Note that from the tangency condition that the supplement of $\angle CAB$ with respects to lines $AB$ and $AC$ are equal to $\angle AKB$ and $\angle AKC$, respectively, so from tangent-chord, \[\angle AKC=\angle AKB=180^{\circ}-\angle BAC\] Also note that $\angle ABK=\angle KAC$, so $\triangle AKB\sim \triangle CKA$. Using similarity ratios, we can easily find \[AK^2=BK*KC\] However, since $AB=7$ and $CA=9$, we can use similarity ratios to get \[BK=\frac{7}{9}AK, CK=\frac{9}{7}AK\]

  • Now we use Law of Cosines on $\triangle AKB$: From reverse Law of Cosines, $\cos{\angle BAC}=\frac{11}{21}\implies \cos{(180^{\circ}-\angle BAC)}=-\frac{11}{21}$. This gives us \[AK^2+\frac{49}{81}AK^2+\frac{22}{27}AK^2=49\] \[\implies \frac{196}{81}AK^2=49\] \[AK=\frac{9}{2}\] so our answer is $9+2=\boxed{011}$.
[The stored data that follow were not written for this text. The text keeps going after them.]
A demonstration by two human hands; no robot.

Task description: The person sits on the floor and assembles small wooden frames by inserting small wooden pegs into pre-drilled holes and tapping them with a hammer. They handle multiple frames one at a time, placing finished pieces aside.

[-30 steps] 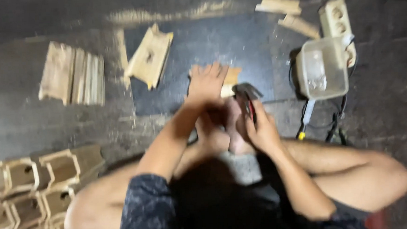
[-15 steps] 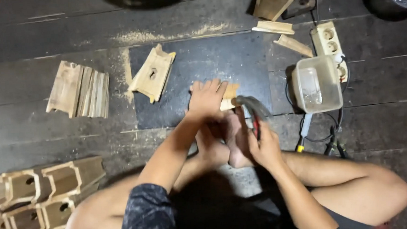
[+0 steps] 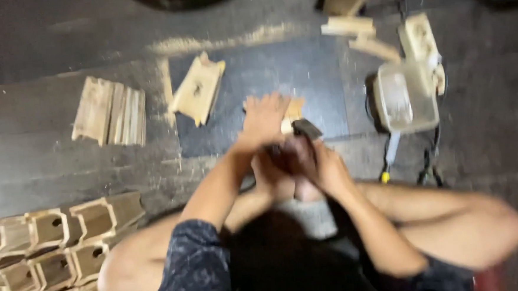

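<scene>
Since the earlier frame, only the camera view shifts and blurs; both hands keep their places. Left hand lies flat, fingers spread, pressing a pale wood piece onto the dark mat. Right hand is closed around a hammer, its head just beside the wood. Risk: a mis-aimed blow could hit the left fingers, since they lie close. Notched, rough-sawn wood blocks lie nearby; a clear plastic box sits to the right.

Left hand flat on wood piece; right hand grips hammer.
</scene>
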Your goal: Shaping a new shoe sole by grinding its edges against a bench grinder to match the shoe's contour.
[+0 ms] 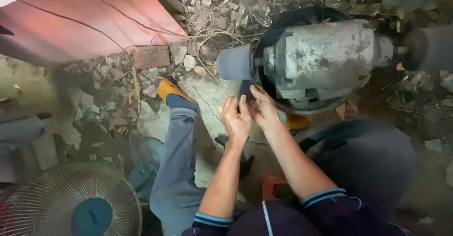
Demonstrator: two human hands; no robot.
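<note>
A grey bench grinder motor sits on a black tyre on the ground, with a grey grinding wheel on its left shaft end. Both my hands hold a small dark piece just below that wheel. My left hand grips it from below, and my right hand pinches it from the right. The piece is close to the wheel's lower edge; I cannot tell whether they touch.
A second wheel spins blurred at the motor's right end. My left leg in grey trousers with a yellow shoe stretches forward. A floor fan stands lower left. A red board, a brick, wires and dry leaves lie around.
</note>
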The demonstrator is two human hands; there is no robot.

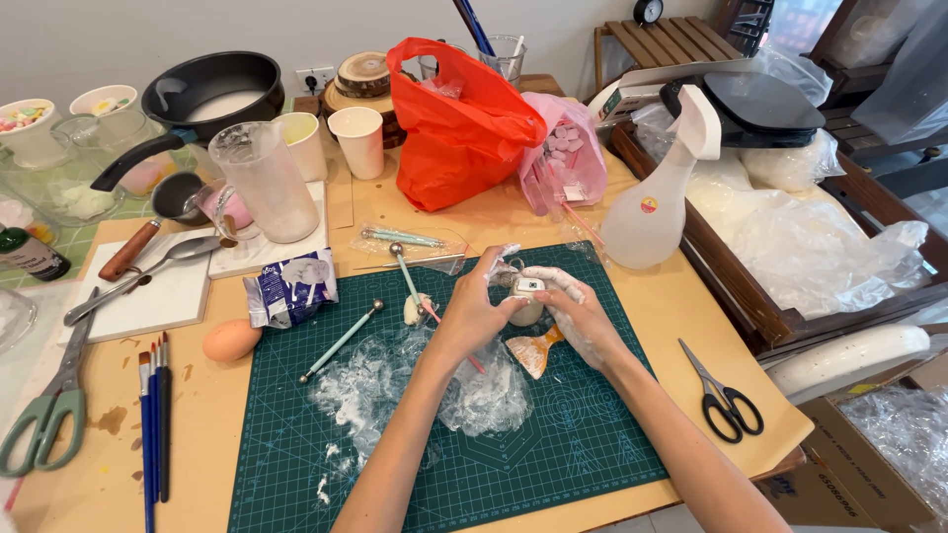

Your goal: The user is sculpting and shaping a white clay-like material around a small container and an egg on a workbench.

  • The motivation for using the Law of Cosines ("LoC") is after finding the similar triangles it's hard to figure out what to do with $BK$ and $CK$ yet we know $BC$ which somehow has to help us solve the problem--a common theme in solving geometry problems is figuring out how to use what you haven't used yet. We know all three sides of some triangle though, and we're dealing with angles (that's how we found similarity), so why not try the Law of Cosines? This is to help with motivation--the solution is franchester's and I learned about using LoC from reading his solution (I only solved half the problem and got stuck). To anyone in the future reading this, math is beautiful.



Solution 2 (Inversion)

Consider an inversion with center $A$ and radius $r=AK$. Then, we have $AB\cdot AB^*=AK^2$, or $AB^*=\frac{AK^2}{7}$. Similarly, $AC^*=\frac{AK^2}{9}$. Notice that $AB^*KC^*$ is a parallelogram, since $\omega_1$ and $\omega_2$ are tangent to $AC$ and $AB$, respectively. Thus, $AC^*=B^*K$. Now, we get that \[\cos(\angle AB^*K)=-\cos(180-\angle BAC)=-\frac{11}{21}\] so by Law of Cosines on $\triangle AB^*K$ we have \[(AK)^2=(AB^*)2+(B^*K)^2-2\cdot AB^*\cdot B^*K \cdot \cos(\angle AB^*K)\] \[\Rightarrow (AK)^2=\frac{AK^4}{49}+\frac{AK^4}{81}-2\cdot \frac{AK^2}{7}\frac{AK^2}{9}\frac{-11}{21}\] \[\Rightarrow 1=\frac{AK^2}{49}+\frac{AK^2}{81}+\frac{11AK^2}{63\cdot21}\] \[\Rightarrow AK=\frac{9}{2}\] Then, our answer is $9+2=\boxed{11}$. -brianzjk

Solution 3 (Death By Trig Bash)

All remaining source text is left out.